Mayor Ballard said that the Pacers didn't get all they wanted since it costs $14 to $18 million to operate the building and they only got $10 million per year.
Abdul of WXNT was asked about penalties under the current contract should the Pacers have broken it. Abdul mentioned the penalty was mentioned as being between $50 million and $150 million. Morris, looking very uncomfortable, responded that it was "substantially less" than those figures. No follow-up question to pin him down was asked. Morris undoubtedly knows the penalty would be close to $150 million.
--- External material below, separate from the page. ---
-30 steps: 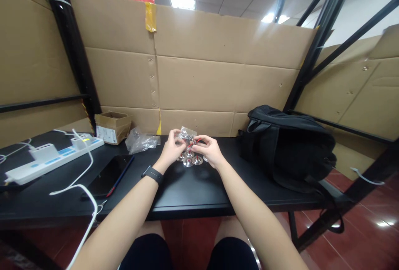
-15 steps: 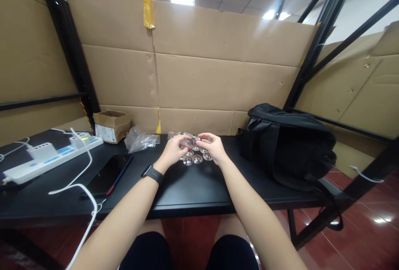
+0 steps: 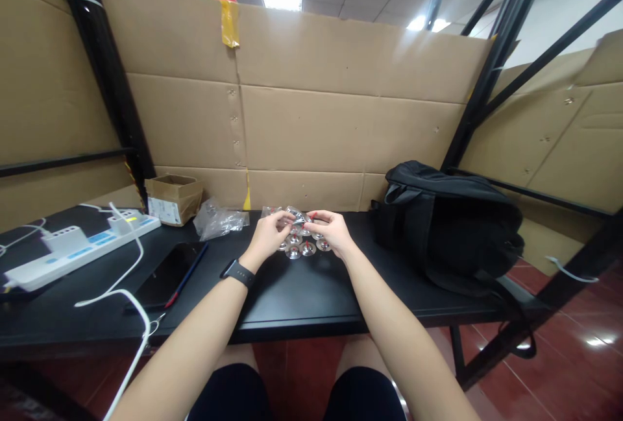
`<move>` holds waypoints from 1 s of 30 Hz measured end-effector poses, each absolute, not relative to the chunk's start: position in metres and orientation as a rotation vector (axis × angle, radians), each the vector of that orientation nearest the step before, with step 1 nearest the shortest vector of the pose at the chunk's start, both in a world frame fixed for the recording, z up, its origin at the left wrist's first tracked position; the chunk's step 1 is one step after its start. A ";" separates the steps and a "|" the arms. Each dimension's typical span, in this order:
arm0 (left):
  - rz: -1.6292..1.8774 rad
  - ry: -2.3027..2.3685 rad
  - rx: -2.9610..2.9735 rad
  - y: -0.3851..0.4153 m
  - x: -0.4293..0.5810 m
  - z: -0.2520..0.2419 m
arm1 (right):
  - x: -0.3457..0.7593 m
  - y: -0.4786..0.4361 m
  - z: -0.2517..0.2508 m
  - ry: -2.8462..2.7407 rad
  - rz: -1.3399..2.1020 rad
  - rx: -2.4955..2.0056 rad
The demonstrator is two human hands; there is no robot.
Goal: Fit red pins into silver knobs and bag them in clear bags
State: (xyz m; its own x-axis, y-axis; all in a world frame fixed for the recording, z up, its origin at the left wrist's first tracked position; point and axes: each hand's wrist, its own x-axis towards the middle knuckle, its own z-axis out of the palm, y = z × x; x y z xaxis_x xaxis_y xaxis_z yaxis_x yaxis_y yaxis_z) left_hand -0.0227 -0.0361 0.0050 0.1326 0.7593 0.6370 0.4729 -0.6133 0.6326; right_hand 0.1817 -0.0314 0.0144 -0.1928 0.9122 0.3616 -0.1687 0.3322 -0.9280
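Right, small shiny piece (image 3: 298,220) sits between the two hands, over or just behind a cluster of metal discs (image 3: 308,249) with red centers, on the black bench (image 3: 302,298). Can't tell how far it's lifted. Left hand (image 3: 267,234) has thumb and fingers drawn in to a narrow pinch at the piece's left side; right hand (image 3: 335,233) does the same at its right side. Gap in both is small, just the piece's own edge; exact contact spots are too tiny to read. Handling, my judgement: light, so two-finger force is plenty. Shiny surface looks like metal or clear plastic, can't say which; expect it slick either way. If metal, stiff; if film, it'll crumple and slide. Best hold is opposite edges with the finger pads, wrists low, no squeezing across a broad face. Discs look rigid and smooth, probably hard to pick off the flat bench; take them by the rim, or by the red center if it stands proud. Main risk is slipping or nudging a neighbor, since they lie close together. Breakage seems unlikely.
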 end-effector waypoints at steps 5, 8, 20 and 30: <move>1.493 1.229 2.155 -0.040 -0.022 0.008 | 0.182 -0.029 0.013 -1.411 1.149 -0.747; 1.510 1.316 2.193 -0.041 -0.022 0.010 | 0.182 -0.028 0.012 -1.413 1.149 -0.771; 1.544 1.085 1.990 -0.035 -0.023 0.005 | 0.184 -0.026 0.012 -1.420 1.141 -0.773; 1.657 1.248 1.915 -0.026 -0.029 0.001 | 0.183 -0.028 0.013 -1.454 1.115 -0.799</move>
State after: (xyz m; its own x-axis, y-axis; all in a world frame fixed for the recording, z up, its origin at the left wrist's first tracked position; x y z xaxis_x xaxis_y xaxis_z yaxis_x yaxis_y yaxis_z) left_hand -0.0287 -0.0256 0.0011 -0.0522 0.7683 0.6379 0.4008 -0.5690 0.7181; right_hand 0.1835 -0.0280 0.0127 -0.1893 0.9189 0.3462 -0.0961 0.3336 -0.9378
So much for the "honesty and integrity" Lathrop claimed was involved in the proces.
A further lack of honesty and integrity was evident in Morris' next answer. Morris denied any such offers from other cities wanting the Pacers, but said that if he did get those offers he could have moved the team right away. The suggestion is a bald-faced lie. The contract is crystal clear that the Simons have no right to pick up and relocate the team during the 20 year life span of the contract. The only way the contract can be broken is: 1) the team losing money; 2) the team being sold; and 3) the team relocating out of town.
Being at that news conference illustrated the problem with how our City is run. The room was filled with the downtown elite, the people who run this City and regardless of whether the Mayor is a Republican or a Democrat. Those people are nothing but parasites, living off the blood of taxpayers. We need real leadership in Indy who will finally kick these parasites to the curb.